▶ Action item
Nothing outside the range below should be printed. Output exactly the lines from the line with "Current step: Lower" to the line with "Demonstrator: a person", both included.

------ Input records ------

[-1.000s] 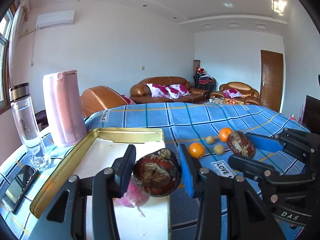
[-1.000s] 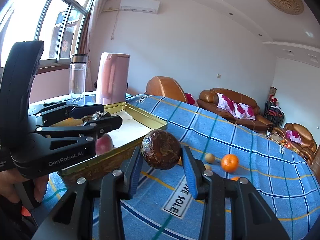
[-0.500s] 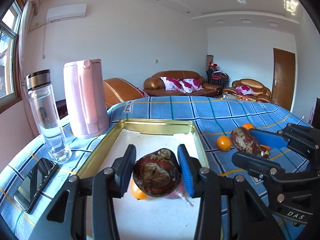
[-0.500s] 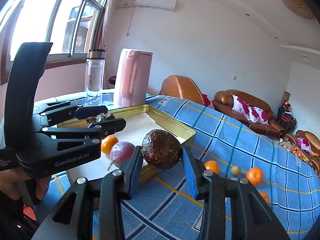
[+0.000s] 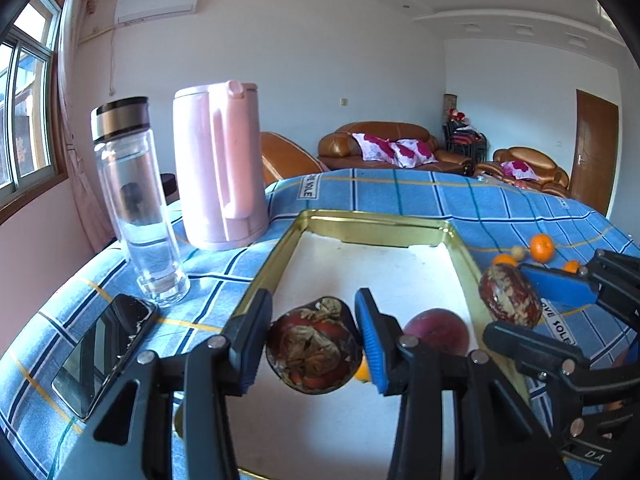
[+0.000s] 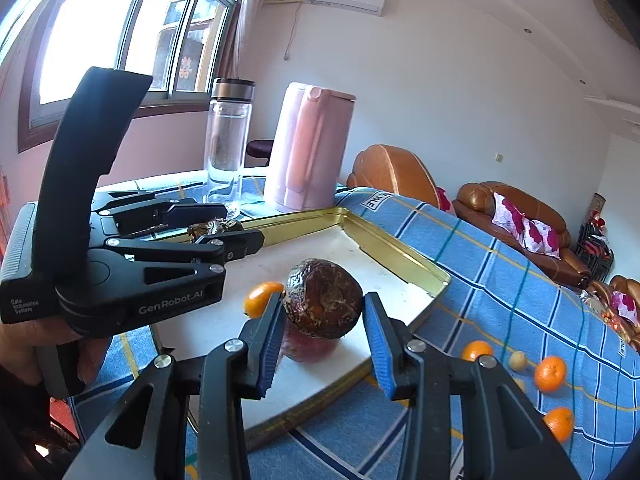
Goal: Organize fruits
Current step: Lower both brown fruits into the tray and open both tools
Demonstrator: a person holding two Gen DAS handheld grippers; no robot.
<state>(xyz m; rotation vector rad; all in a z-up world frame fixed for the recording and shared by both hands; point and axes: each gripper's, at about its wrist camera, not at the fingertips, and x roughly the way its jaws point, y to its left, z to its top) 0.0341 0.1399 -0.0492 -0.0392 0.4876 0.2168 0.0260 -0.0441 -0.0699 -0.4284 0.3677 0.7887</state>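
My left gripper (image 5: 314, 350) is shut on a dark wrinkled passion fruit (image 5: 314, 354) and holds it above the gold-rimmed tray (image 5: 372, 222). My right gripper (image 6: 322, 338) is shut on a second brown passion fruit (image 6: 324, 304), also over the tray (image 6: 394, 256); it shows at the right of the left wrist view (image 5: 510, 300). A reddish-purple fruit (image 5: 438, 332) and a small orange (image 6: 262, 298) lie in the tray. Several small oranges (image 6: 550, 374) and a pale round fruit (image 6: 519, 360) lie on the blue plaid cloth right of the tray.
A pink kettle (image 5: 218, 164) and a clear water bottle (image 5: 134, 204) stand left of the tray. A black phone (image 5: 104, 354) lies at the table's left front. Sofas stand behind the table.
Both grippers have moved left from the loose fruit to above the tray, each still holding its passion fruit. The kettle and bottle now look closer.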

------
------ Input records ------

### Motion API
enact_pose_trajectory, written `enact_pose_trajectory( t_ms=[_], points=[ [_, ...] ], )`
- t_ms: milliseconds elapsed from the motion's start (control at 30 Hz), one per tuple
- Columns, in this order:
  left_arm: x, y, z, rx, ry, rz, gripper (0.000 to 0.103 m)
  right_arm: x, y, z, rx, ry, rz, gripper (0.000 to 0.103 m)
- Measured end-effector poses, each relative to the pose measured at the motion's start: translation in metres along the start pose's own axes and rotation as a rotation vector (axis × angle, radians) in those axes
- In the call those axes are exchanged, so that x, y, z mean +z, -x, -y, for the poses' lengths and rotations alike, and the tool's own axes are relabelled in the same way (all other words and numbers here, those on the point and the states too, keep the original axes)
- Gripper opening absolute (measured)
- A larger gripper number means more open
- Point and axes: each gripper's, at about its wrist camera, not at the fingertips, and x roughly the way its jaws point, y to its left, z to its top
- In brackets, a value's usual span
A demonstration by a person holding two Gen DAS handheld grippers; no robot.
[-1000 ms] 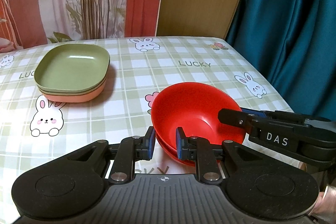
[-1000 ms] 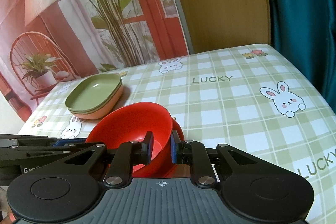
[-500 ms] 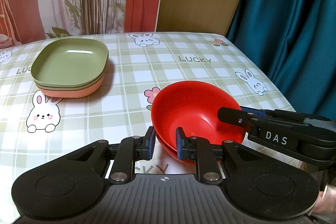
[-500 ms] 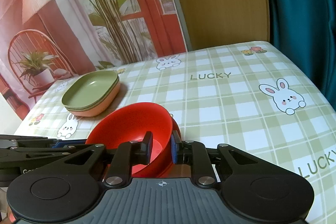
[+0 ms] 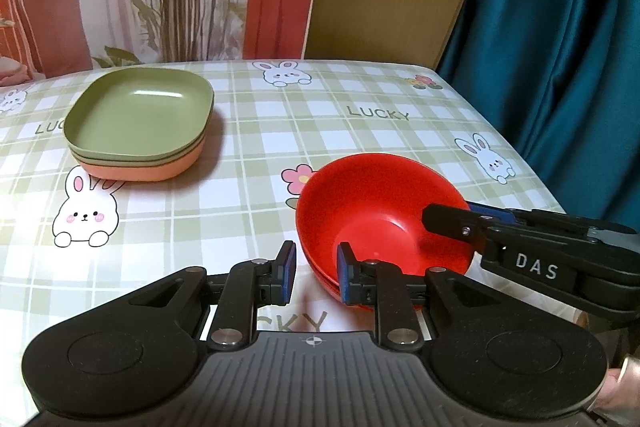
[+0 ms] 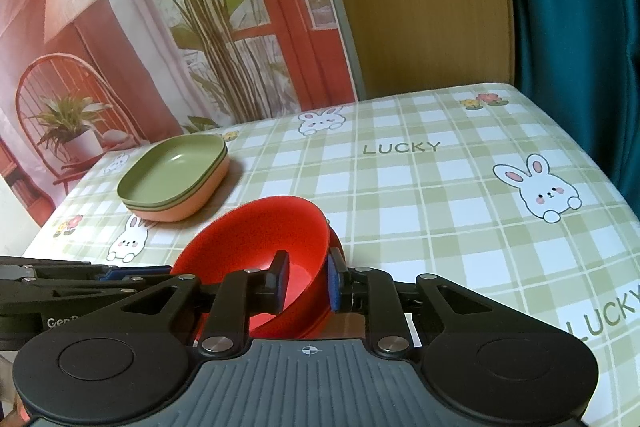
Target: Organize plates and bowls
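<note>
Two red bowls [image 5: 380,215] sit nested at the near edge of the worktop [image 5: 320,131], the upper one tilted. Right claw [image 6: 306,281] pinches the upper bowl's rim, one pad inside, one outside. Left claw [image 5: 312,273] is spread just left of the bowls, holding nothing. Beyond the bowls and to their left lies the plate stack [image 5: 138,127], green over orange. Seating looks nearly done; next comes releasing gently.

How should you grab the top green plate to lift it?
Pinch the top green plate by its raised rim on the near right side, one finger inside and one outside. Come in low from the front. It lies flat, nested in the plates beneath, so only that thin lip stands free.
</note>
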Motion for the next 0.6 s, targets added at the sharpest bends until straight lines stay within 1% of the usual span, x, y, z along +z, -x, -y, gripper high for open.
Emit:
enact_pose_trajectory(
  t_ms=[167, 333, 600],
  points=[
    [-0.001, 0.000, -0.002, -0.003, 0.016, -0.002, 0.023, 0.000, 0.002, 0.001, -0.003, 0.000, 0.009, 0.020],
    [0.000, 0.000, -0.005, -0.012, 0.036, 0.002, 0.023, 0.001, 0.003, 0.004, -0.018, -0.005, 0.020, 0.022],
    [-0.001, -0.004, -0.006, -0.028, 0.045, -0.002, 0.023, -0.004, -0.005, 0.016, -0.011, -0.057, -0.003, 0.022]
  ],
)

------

▶ The answer
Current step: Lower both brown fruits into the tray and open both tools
Demonstrator: a person holding two Gen DAS handheld grippers; no robot.

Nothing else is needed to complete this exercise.